See all my pretty pills that I take? Know why I take them? Mostly to be healthy and to not get sick.
That’s why I do most things really, to avoid bad consequences.
I fold the laundry (eventually) so that I’m not stuck wearing something too small or dirty for the day.
I empty the dishwasher (eventually) so that I can load it again so I don’t have to hand wash every dish and utensil when I want to eat.
I take my pills so that I can avoid possible health risks. I take Vitamin D, fish oil, magnesium, some funky pills from my acupuncturist, fiber, and my metformin. The metformin isn’t actually preventative though, it helps with my mock PCOS and has actually helped me, namely in clearing up my skin!!
You are probably asking why I’m telling you about my pill situation, and don’t worry, I’ll explain. Can I just also add that taking that many pills throughout the day is NOT easy for me? I’ve always had trouble swallowing pills, I have some sort of mental block. I usually have to hold them in my mouth for a while, tilt my head back, then psych myself into swallowing. 80% of the time there is no problem. The other 20% can be quite yucky. I have to try to be quick with the ones that dissolve too quickly.
AnyWHOO…..so I take this pills to be healthy, and yet I don’t do the most important things to be healthy. It’s like if I do something half-assed at least I’ll get half-ass credit? I don’t exercise, I don’t eat all that great, I procrastinate and stress myself out….I put off being healthy. And what’s the point of taking pills to be healthy when I could avoid a whole bunch of trouble in the future if I would just get off my butt?
I don’t like taking pills. I don’t want to get diabetes, high blood pressure, heart disease, high cholesterol….I don’t want to have to take pills to deal with any issues I might have. The metformin is MORE than enough actual medicine. I am 36, and I am only pushing myself towards illnesses by doing (or not doing) what I’m doing.
I’m lazy, I admit it.
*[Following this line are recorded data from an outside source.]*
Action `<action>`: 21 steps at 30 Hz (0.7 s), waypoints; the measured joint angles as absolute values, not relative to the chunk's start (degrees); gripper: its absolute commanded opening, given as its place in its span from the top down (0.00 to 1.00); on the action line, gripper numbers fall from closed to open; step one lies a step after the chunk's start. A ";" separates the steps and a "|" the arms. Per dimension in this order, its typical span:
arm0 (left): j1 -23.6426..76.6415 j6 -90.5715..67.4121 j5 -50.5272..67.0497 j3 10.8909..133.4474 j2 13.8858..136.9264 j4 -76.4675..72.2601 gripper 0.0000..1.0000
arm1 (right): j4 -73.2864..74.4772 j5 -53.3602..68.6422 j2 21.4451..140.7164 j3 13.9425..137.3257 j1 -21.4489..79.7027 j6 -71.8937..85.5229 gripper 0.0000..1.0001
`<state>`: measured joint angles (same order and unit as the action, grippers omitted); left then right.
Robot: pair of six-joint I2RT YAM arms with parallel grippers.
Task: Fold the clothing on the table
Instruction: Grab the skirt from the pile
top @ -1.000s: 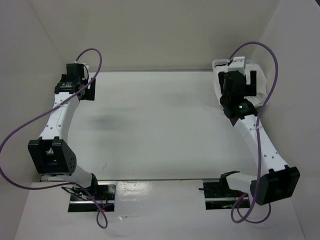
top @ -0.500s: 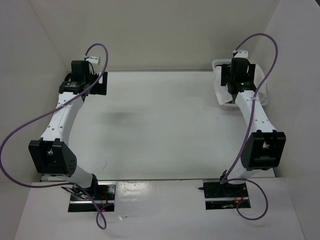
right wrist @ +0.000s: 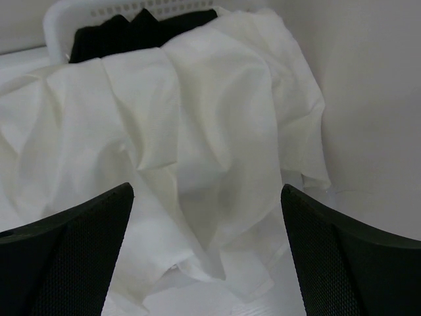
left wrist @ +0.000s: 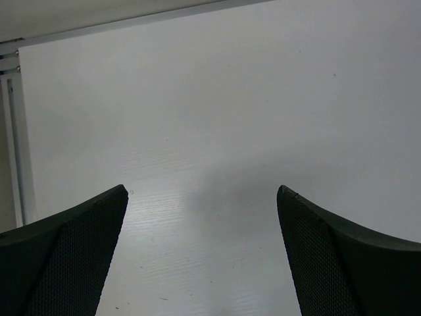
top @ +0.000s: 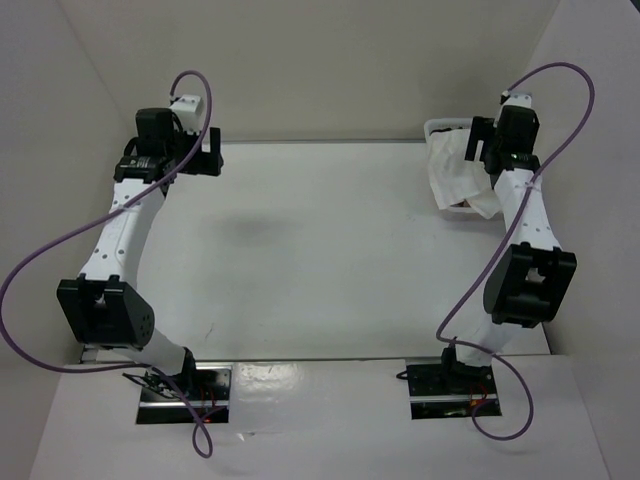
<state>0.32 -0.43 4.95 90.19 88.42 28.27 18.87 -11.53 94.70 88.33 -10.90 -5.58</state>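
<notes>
The clothing (top: 452, 178), a thin white garment, hangs crumpled over the front of a bin at the table's far right corner, its lower edge resting on the table (top: 310, 260). In the right wrist view the clothing (right wrist: 197, 118) fills most of the frame. My right gripper (top: 478, 148) hovers just right of and above it, open (right wrist: 207, 191), with nothing between its fingers. My left gripper (top: 205, 158) is at the far left of the table, open (left wrist: 204, 191) over the bare tabletop (left wrist: 210, 99).
A white bin rim (right wrist: 58, 20) shows behind the clothing, with a black garment (right wrist: 131, 33) inside. White walls close in the table on the left, back and right. A grey rail (left wrist: 12, 131) runs along the table's edge.
The right arm has swung back and to the right, uncovering the clothing. The left gripper has drifted slightly right and farther back. Both grippers have stayed open.
</notes>
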 measured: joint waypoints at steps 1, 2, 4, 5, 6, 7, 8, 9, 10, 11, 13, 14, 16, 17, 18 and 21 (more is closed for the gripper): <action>0.08 -0.56 5.65 89.73 88.42 28.05 0.00 | 18.94 -10.96 95.72 88.36 -11.53 -5.56 0.04; -0.16 -0.71 6.15 89.36 88.42 28.03 0.00 | 18.96 -10.39 96.66 88.36 -11.99 -5.56 0.06; -0.91 -1.61 6.85 88.68 88.42 27.88 0.00 | 19.42 -9.41 98.48 88.36 -12.88 -5.54 0.07; -1.17 -1.80 7.01 88.49 88.42 27.81 0.00 | 19.79 -8.88 99.22 88.36 -13.08 -5.50 0.08; -1.39 -2.00 7.11 88.20 88.42 27.64 0.00 | 20.10 -8.49 99.94 88.36 -13.15 -5.52 0.11; -1.58 -2.07 7.11 87.99 88.42 27.53 0.00 | 20.38 -8.01 100.53 88.36 -13.15 -5.52 0.13; -1.76 -2.15 7.11 87.74 88.42 27.38 0.00 | 20.62 -7.62 100.82 88.36 -13.13 -5.48 0.16; -1.80 -2.22 7.16 87.72 88.55 27.42 0.00 | 20.88 -7.25 101.06 88.36 -13.13 -5.45 0.24; -1.80 -2.26 7.29 87.70 88.77 27.38 0.00 | 21.12 -6.92 101.10 88.36 -13.13 -5.63 0.29; -1.80 -2.33 7.44 87.70 88.90 27.35 0.00 | 21.21 -6.61 101.10 88.36 -13.13 -5.65 0.34; -1.78 -2.72 7.84 87.70 89.19 27.44 0.00 | 21.15 -6.26 101.08 88.36 -13.13 -5.63 0.58; -1.78 -3.01 7.90 87.70 89.23 27.46 0.00 | 21.17 -6.13 101.08 88.36 -13.13 -6.07 0.67; -1.78 -3.25 8.38 87.72 89.25 27.46 0.00 | 21.26 -5.76 101.08 88.33 -13.13 -5.65 0.91; -1.78 -3.27 8.62 87.70 89.25 27.49 0.00 | 21.32 -5.69 101.06 88.33 -13.13 -5.48 1.00; -1.78 -3.29 8.84 87.70 89.25 27.49 0.00 | 21.34 -5.56 101.03 88.33 -13.13 -5.43 1.00; -2.02 -3.44 10.00 87.11 89.23 27.42 0.00 | 21.63 -5.54 100.71 88.09 -12.88 -5.67 1.00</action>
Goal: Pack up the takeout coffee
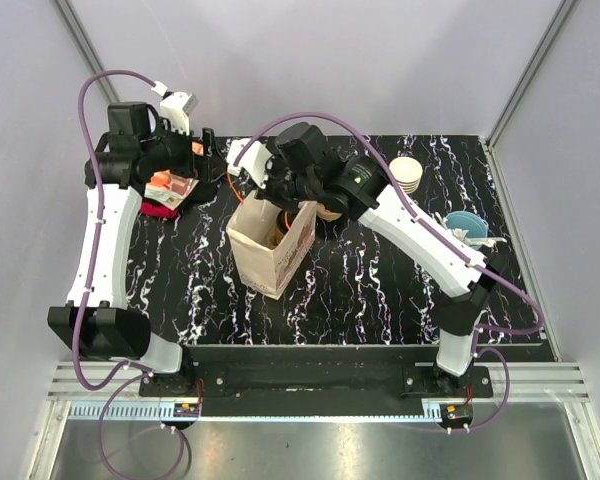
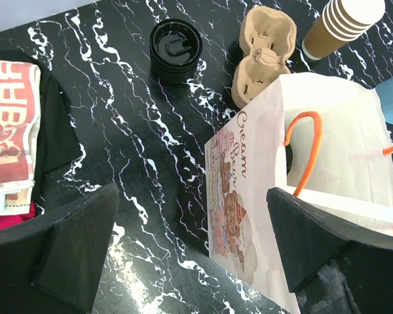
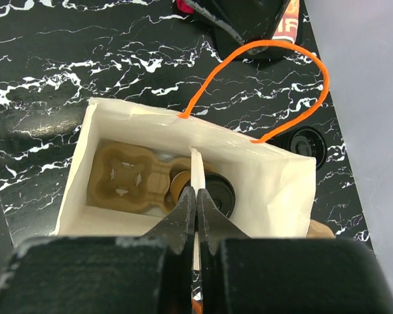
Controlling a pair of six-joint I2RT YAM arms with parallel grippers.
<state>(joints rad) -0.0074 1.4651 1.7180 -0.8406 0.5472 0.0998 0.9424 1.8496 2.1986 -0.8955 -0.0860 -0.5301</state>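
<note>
The takeout coffee (image 3: 217,193), a brown cup with a black lid, sits in one slot of a pulp carrier (image 3: 123,178) at the bottom of the white paper bag (image 3: 275,175) with orange handles. My right gripper (image 3: 196,193) hangs over the bag's open mouth, shut on a thin white stirrer stick (image 3: 196,163) that points down beside the lid. From above, the bag (image 1: 268,250) stands mid-table under the right wrist. My left gripper (image 2: 191,196) hovers open to the left of the bag (image 2: 327,131), with only bare table between its fingers.
Behind the bag are a stack of black lids (image 2: 175,49), a spare pulp carrier (image 2: 265,55) and a stack of lidless paper cups (image 2: 344,26). A light blue cup (image 1: 467,225) stands at the right. Printed packets (image 2: 10,131) lie on a black tray at the left.
</note>
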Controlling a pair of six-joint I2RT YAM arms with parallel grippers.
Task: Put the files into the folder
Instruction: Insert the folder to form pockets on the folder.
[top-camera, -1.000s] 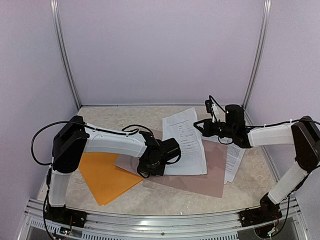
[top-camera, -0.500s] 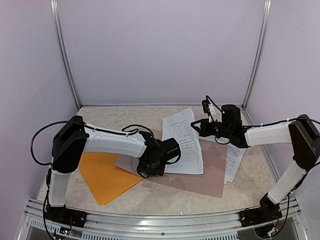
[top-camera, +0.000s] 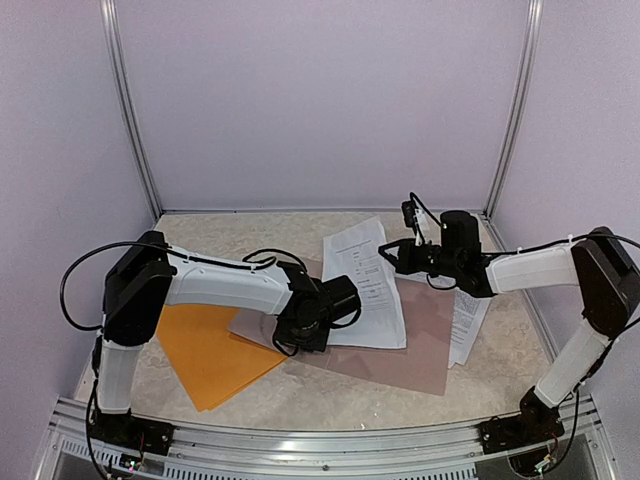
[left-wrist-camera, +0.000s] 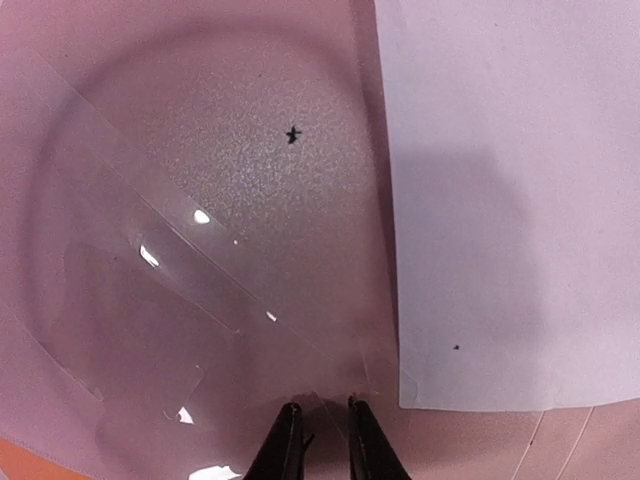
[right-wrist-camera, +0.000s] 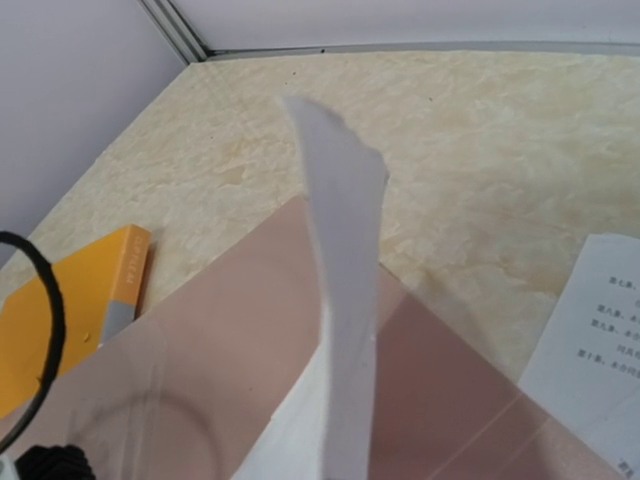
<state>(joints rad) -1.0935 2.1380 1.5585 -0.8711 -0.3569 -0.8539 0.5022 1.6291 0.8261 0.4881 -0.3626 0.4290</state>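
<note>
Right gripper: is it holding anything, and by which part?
Yes: the right gripper is shut on a printed white sheet, pinching its right edge near the far corner; that side curls upward.

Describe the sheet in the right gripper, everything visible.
Thin white printed sheet with lines of black text. Its far right edge is pinched in the shut right gripper and curls upward; the rest lies flat on the translucent brownish cover. Its near left corner sits close beside the left gripper, no contact visible.
</note>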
I don’t like exercise. It makes me tired and wears me out, and I hardly ever get to feel those talked about endorphins. And yet, I know, I KNOW, that I need to do it. I don’t like going to work but I do it. I don’t like paying my bills, but I do it. I don’t like doing….well, lots of other things, I just can’t remember them all now. The point is I do what I need to do (for the most par.) I like to avoid unnecessary and painful situations, so why the firetruck can’t I get my body to the gym?
Argh…..I’m working on it. I am, I have mental fights with myself all the time. The body and the mind do not work well together. They are like siblings that won’t share and only like each other once they both mature.
Hmm, writing this post actually helped me clear my head a bit, helped me put things in a bit of perspective. So maybe the blog is helping.